## PROBLEM DESCRIPTION
In the entries below, which lines run from the one with "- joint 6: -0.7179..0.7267" through the one with "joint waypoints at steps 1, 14"? Repeat exactly those, both included, and no pictures.

## DATASET
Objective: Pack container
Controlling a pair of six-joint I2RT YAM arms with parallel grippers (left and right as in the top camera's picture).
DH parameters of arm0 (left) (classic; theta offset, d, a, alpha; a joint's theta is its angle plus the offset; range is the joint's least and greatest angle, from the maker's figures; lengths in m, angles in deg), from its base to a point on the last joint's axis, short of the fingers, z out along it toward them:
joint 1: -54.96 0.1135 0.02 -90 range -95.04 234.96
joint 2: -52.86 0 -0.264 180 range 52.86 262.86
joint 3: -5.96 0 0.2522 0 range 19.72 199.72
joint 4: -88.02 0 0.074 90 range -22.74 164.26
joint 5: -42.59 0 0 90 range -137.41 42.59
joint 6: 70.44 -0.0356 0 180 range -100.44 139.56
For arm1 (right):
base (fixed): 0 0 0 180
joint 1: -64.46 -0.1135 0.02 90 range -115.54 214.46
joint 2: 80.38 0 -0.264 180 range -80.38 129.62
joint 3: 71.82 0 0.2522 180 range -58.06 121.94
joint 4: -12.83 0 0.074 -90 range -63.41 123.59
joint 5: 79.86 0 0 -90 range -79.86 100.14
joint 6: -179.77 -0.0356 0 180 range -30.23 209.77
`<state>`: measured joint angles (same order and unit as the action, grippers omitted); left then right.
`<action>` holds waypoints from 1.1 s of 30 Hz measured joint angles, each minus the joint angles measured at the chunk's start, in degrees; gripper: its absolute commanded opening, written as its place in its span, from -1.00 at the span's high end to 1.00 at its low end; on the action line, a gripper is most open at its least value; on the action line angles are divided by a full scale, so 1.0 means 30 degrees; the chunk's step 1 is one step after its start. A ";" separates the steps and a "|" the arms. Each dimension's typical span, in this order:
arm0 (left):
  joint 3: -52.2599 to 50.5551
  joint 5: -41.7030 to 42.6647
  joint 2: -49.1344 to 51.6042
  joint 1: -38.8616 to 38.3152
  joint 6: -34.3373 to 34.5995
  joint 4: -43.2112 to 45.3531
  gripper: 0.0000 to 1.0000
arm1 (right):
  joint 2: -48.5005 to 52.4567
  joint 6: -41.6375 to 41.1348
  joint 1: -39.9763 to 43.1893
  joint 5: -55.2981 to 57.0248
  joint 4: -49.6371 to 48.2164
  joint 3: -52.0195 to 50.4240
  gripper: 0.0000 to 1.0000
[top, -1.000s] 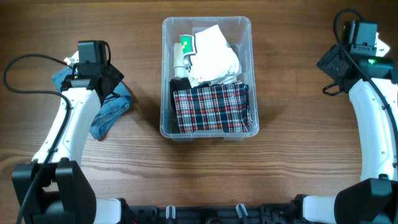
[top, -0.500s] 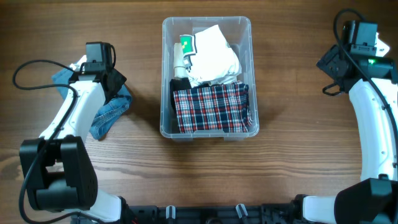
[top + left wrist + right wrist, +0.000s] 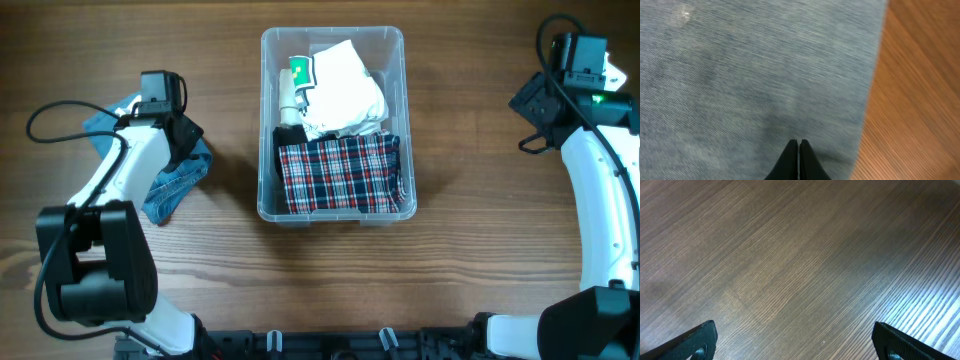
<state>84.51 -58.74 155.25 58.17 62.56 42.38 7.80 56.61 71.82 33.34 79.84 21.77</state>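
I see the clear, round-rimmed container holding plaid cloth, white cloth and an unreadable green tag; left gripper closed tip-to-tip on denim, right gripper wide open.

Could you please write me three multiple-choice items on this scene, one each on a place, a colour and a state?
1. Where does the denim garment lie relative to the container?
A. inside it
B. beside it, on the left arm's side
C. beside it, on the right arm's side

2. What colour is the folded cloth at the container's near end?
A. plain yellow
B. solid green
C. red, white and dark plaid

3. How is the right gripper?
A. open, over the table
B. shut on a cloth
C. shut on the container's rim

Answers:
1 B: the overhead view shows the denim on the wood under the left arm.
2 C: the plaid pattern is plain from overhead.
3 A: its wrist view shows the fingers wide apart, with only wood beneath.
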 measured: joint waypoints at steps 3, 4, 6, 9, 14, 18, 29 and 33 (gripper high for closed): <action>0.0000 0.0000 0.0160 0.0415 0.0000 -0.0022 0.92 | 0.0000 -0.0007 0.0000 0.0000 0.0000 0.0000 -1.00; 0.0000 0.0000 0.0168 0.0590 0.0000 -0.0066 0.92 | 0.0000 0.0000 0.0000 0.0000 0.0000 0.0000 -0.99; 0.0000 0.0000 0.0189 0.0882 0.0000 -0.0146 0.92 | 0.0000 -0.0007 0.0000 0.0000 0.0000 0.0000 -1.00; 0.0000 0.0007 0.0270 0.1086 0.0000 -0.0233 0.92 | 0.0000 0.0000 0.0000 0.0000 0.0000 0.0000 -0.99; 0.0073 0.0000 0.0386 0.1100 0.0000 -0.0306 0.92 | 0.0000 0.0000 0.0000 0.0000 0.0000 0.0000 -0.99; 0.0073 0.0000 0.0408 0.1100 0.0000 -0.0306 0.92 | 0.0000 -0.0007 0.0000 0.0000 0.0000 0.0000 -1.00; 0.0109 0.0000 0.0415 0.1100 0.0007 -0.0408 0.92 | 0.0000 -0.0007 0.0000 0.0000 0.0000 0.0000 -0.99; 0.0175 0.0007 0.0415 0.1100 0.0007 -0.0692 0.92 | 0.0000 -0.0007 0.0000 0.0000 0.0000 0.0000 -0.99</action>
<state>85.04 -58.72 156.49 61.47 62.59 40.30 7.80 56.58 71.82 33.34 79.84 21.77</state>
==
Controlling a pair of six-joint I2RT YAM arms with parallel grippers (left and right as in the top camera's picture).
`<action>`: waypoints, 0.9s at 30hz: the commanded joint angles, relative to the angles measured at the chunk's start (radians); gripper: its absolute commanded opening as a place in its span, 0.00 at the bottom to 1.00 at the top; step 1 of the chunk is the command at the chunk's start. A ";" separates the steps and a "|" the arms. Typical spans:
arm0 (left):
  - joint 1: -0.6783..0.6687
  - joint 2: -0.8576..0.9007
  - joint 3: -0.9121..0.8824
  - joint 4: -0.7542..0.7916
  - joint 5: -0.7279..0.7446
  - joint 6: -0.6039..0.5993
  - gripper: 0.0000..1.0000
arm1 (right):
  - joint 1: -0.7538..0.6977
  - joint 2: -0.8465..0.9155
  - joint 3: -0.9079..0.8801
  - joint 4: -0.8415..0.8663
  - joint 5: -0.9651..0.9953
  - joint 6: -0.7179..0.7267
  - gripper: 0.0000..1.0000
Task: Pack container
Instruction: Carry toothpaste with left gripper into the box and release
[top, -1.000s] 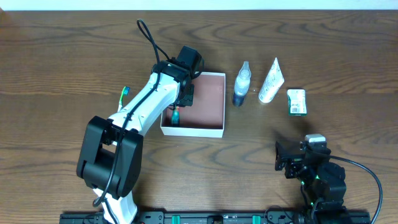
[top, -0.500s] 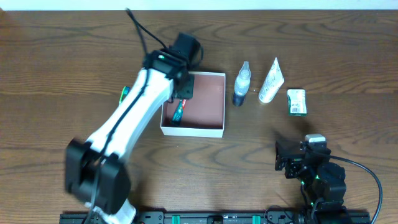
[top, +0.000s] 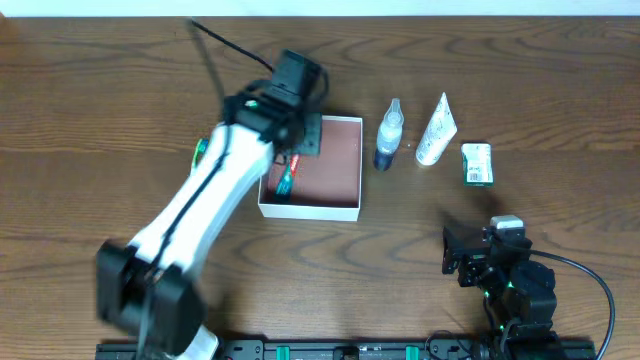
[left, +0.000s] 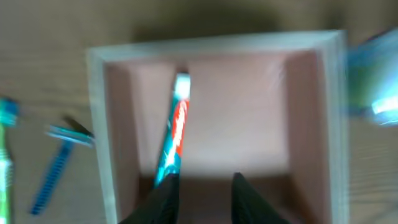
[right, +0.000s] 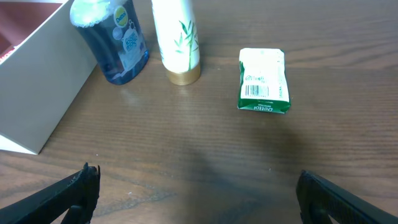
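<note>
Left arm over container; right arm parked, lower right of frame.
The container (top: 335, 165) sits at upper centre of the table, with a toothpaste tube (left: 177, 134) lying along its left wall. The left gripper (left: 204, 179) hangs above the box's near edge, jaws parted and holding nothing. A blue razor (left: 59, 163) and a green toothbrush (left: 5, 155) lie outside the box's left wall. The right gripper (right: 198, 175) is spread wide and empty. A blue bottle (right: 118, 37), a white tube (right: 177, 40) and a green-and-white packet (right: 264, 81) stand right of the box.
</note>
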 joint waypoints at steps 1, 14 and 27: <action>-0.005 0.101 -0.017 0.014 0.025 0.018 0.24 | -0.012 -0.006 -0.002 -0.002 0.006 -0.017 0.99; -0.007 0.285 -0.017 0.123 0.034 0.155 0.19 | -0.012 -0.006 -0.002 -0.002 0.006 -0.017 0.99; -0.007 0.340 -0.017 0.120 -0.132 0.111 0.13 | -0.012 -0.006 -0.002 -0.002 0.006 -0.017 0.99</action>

## SOLUTION
  - joint 6: -0.7179..0.7267
  - gripper: 0.0000..1.0000
Task: Pack container
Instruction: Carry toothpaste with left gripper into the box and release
[top, -1.000s] 
[top, -0.500s] 
[top, +0.000s] 
[left, +0.000s] 
[right, +0.000s] 
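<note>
Left arm over container; right arm parked, lower right of frame.
The container (top: 335, 165) sits at upper centre of the table, with a toothpaste tube (left: 177, 134) lying along its left wall. The left gripper (left: 204, 179) hangs above the box's near edge, jaws parted and holding nothing. A blue razor (left: 59, 163) and a green toothbrush (left: 5, 155) lie outside the box's left wall. The right gripper (right: 198, 175) is spread wide and empty. A blue bottle (right: 118, 37), a white tube (right: 177, 40) and a green-and-white packet (right: 264, 81) stand right of the box.
</note>
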 joint waypoints at steps 1, 14 and 27: <action>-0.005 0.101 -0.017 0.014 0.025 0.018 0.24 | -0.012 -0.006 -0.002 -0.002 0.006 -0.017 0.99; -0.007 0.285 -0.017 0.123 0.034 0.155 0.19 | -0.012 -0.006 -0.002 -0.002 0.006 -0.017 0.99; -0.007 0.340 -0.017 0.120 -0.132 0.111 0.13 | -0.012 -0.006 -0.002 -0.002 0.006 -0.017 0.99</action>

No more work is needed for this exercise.